WHAT YOU WILL DO: Copy out the entire listing below exactly, but without its pictures.

*** RECORDED DATA

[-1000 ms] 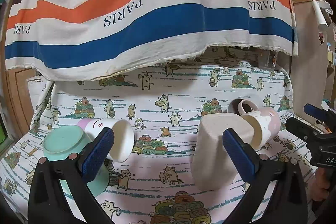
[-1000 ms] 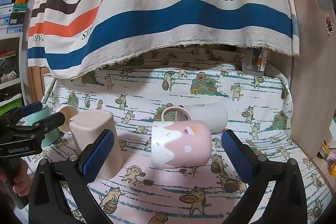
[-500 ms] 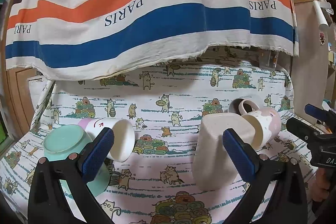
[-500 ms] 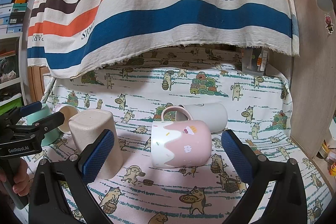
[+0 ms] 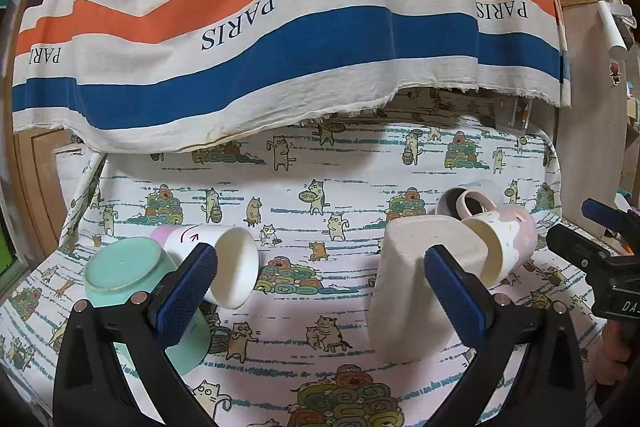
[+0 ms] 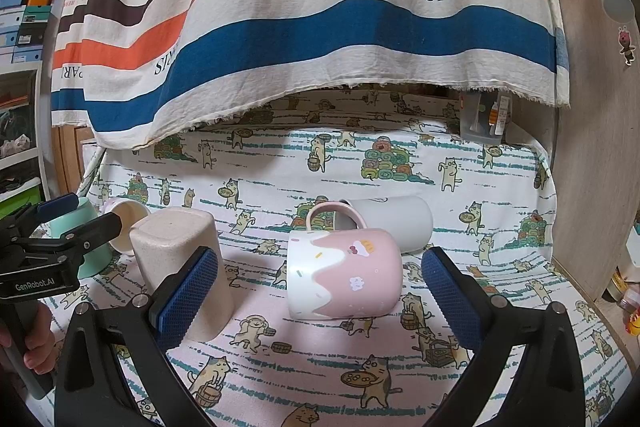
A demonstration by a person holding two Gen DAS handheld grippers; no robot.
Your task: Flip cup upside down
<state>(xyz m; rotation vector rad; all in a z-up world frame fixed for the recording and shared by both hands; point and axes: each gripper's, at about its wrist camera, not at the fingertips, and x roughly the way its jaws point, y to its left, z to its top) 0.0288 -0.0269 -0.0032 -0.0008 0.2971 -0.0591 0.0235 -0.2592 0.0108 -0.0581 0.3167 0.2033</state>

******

SOLUTION TO THIS PROBLEM:
[-1000 ms] 
[-1000 ms] 
[-500 ms] 
[-500 ms] 
[+0 ms] 
[+0 ms] 
A demonstration by a person holding two Gen DAS handheld grippers; no robot.
Your task: Flip cup upside down
<state>(xyz m; rotation vector rad; all in a z-up world frame fixed for the recording and shared by both hands; point and axes: each gripper's, at about its wrist camera, not at the fingertips, and x roughly the way its jaws point, y to its left, z to its top) 0.0288 -0.0269 -0.0032 -0.0008 0.2971 -0.0591 0.0235 -0.2592 0.0108 -0.0581 0.3167 0.2033</state>

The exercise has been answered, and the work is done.